第2章

 人が集まるところに出ると露店が並んでいた。

 しおんはここでこれを買ったんだなと思いながら、周りにいる人の声に耳を傾けながら、どぅは歩みを進める。

「この前のコードリファレンスでレア武器ゲットしたぜ俺」

「まじか、俺、ペナくらったんだよなそれ」

「安いよー、オシャレ装備ならレプラホーンで決まりー」

 ぐりぱー幼女の話をしてるプレイヤーはいない。それっぽい噂も出ていない。

 周りの人たちをよく見ると、しきりになにかを弄っている。

「もうこんな時間か。俺、用事あるからログアウトするわ」

 そう言った男が手に持つなにかを操作するとその場から消える。

 簡単にログアウトしたことに、どぅは自分たちが他の人たちとは違うという現実と、一筋縄では解決しない案件に顔が曇る。
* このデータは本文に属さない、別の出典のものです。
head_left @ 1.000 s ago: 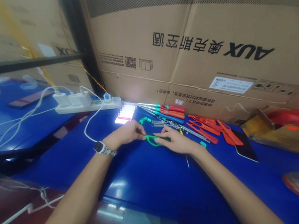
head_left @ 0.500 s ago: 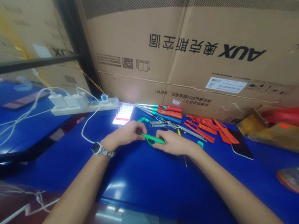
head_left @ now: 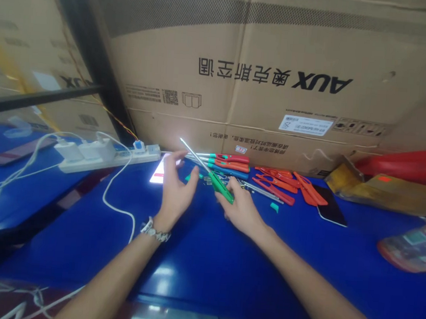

「お嬢ちゃんそんな難しい顔してどうしたんだい? 困った時のHPUPルパイはどうだい?」

 どぅが立ち尽くしてるの見ていた商人は、自身の料理で作りあげたお菓子を勧める。

「いくら?」

「子供から金は取れんよ、子供をカモにするプレイヤーもいるらしいがね、好きなだけ持ってきな?」

 商人の前に並べられたHPUPルパイを六切れ手に取り、頭を下げて礼をするとその場を去る。

「お嬢ちゃん!! 落とすから、アイテムはスマホに保存しなーー!」

 走り去るどぅの背中にそう叫びながら、ヘルプでもわかる常識を叫ぶ。

 スマホなんてどぅたちは持っていない。

 施設から逃げ出した彼女たちには、自身の持ち物は存在しない。